A couple cells are used to describe the use of female
prisoners as prostitutes, with a collection of the women’s personal accounts
available in binders. I was impressed by the attention paid to this relatively
obscure aspect of Nazi camp life. The SS considered Jewish women too racially
inferior even for prostitution, but Slavs and imprisoned women from “higher”
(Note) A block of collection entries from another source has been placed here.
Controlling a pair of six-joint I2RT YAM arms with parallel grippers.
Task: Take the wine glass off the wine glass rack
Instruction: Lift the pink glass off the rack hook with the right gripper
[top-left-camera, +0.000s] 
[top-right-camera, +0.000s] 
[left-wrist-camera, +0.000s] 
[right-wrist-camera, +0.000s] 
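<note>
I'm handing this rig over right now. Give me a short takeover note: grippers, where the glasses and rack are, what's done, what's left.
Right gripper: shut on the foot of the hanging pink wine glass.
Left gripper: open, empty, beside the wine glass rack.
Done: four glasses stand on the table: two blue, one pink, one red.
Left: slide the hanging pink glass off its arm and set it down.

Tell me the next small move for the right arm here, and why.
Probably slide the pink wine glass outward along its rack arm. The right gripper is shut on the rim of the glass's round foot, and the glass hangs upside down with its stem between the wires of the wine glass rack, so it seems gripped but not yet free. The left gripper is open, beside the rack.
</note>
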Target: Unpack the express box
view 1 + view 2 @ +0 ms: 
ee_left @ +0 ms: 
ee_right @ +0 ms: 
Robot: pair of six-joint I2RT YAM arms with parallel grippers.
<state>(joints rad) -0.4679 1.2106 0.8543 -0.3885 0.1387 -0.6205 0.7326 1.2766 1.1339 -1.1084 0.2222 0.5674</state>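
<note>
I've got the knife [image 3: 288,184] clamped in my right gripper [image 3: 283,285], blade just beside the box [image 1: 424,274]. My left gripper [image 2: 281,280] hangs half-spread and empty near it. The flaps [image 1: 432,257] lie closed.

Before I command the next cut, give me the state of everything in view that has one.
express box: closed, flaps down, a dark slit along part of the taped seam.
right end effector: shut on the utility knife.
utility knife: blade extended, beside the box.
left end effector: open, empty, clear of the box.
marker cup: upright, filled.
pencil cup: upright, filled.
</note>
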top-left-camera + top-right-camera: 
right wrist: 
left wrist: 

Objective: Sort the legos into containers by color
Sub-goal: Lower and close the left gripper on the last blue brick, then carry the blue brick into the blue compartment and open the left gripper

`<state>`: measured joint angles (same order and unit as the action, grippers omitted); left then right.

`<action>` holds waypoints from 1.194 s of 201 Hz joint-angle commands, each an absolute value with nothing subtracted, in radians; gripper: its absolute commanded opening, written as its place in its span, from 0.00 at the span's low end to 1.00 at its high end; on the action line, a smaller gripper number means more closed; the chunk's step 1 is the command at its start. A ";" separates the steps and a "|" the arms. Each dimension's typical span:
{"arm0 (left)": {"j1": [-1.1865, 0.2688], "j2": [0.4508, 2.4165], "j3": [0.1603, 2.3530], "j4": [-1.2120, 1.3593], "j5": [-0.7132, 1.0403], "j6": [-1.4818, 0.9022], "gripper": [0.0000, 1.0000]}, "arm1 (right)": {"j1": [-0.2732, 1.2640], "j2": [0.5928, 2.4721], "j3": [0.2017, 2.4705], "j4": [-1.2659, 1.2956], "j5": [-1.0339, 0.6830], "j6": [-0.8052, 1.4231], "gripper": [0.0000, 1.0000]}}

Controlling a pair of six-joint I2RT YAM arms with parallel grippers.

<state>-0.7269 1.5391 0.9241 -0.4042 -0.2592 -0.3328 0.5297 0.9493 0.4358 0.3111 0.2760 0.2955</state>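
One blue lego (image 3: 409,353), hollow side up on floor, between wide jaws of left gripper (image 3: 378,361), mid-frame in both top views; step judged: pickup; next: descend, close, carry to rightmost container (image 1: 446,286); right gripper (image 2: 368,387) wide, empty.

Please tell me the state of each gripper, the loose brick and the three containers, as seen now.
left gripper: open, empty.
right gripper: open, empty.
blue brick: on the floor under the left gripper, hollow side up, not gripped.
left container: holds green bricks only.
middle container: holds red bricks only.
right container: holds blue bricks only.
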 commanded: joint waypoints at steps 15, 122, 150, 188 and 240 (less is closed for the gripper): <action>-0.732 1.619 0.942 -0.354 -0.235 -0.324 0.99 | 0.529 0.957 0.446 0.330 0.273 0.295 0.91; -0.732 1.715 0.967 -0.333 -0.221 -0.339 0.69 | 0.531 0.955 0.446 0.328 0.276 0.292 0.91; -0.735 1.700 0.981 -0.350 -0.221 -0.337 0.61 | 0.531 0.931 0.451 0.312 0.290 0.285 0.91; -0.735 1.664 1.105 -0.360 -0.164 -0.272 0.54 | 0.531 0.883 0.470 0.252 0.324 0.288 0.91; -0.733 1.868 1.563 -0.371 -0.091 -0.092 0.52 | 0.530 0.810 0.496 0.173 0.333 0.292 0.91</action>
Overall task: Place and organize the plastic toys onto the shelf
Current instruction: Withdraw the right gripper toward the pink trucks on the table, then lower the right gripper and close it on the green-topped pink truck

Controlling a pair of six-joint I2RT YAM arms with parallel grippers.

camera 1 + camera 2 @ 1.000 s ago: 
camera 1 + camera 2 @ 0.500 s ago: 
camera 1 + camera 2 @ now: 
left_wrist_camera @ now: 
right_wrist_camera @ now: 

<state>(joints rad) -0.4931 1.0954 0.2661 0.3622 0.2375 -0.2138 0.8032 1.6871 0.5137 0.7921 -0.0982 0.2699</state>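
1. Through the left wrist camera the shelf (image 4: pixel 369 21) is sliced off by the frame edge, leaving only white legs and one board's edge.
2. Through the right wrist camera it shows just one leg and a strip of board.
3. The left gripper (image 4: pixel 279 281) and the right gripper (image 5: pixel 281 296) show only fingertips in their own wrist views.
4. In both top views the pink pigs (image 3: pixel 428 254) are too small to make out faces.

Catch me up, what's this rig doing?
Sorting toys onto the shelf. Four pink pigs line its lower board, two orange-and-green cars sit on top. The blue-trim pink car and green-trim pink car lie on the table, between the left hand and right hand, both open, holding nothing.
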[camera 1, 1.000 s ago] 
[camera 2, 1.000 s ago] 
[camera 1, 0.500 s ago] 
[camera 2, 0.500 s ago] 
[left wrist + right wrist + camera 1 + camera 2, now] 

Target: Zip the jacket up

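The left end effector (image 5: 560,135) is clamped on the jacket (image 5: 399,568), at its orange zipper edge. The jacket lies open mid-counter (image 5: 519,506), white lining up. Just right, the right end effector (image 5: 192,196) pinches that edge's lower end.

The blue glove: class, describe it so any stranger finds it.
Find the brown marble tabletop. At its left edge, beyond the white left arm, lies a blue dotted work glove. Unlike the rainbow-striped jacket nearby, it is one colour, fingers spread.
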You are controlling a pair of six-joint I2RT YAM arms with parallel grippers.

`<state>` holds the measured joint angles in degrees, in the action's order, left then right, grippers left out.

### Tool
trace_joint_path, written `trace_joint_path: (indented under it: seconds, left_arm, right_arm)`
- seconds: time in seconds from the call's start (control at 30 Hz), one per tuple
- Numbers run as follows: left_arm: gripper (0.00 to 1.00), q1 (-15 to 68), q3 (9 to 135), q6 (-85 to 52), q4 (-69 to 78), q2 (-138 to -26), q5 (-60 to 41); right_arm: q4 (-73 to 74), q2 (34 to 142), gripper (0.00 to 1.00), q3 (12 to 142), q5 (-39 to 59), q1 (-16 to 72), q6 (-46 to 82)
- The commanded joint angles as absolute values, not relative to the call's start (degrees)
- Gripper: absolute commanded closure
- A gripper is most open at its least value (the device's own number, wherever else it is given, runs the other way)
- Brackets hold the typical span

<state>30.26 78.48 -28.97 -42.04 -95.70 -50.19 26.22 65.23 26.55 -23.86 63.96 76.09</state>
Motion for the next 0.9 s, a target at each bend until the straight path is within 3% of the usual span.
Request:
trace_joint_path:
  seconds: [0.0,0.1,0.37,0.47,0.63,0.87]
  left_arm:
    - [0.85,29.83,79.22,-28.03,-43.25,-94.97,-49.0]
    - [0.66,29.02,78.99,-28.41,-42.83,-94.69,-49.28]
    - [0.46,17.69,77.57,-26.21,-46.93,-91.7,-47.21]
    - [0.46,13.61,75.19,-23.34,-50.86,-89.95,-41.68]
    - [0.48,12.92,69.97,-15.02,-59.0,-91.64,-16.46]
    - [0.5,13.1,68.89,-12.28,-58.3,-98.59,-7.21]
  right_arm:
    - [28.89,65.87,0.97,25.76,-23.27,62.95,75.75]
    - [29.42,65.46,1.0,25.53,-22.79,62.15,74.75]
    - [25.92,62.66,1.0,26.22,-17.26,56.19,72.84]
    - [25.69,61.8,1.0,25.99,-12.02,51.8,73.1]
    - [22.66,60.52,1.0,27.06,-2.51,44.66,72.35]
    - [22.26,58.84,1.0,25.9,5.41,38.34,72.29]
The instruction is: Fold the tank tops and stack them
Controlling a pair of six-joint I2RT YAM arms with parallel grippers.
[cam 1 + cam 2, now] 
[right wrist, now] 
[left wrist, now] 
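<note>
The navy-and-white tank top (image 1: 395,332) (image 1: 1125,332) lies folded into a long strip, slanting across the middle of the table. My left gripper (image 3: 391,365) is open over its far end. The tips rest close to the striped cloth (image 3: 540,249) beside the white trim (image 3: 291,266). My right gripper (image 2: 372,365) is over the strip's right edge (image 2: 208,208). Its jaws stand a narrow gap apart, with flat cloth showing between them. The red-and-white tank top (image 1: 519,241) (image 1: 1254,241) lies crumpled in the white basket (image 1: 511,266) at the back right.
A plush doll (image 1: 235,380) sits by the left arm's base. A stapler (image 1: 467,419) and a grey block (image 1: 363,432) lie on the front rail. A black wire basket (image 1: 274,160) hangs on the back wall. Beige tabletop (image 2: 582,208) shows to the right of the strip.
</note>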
ethnicities were granted the privilege. Some had openly opposed the Nazis,
others had been labeled “asocial” by them—women afflicted by alcoholism,
depression, and mental illness. In some
ways, these women were indeed privileged—they had adequate food and shelter and
better medical care than other prisoners.
The SS offered male prisoners time with a prostitute as a reward for
hard labor. For those women who survived the ordeal, many continued to face
exclusion in the postwar period and were denied victims’ benefits by their
national governments due to their “collaboration” with the Nazis.
Back outside, visitors can see where the barracks stood,
through indentations in the gravel. About 100 yards from the prison stands a
building where the inmates were forced laborers during mostly textile work.
This space is still being developed as an exhibition hall but one could imagine
hundreds of people toiling away there.
After two or three hours at the camp, I worked my way to
the bus stop, about half a mile from the museum. The bus driver who had dropped
me off picked me up again, and once again, I was the only person on the bus. We
didn’t chat on the return trip to Fürstenberg; perhaps he sensed the tour was
more emotional than “fun.” But I thanked
him for his kindness.
While I was waiting to catch another bus to Oranienburg, I
gazed at the well-kept homes around the bus stop with manicured little lawns,
potted spring flowers, azaleas and lace curtains. I wondered what it was like
to live so close to a Nazi camp. But my view is that of a “memory-tourist,”
using James Young’s phrase, whereas the residents of Fürstenberg and
Oranienburg are working, raising families, carrying on with daily life, as did
their ancestors while thousands of prisoners perished nearby.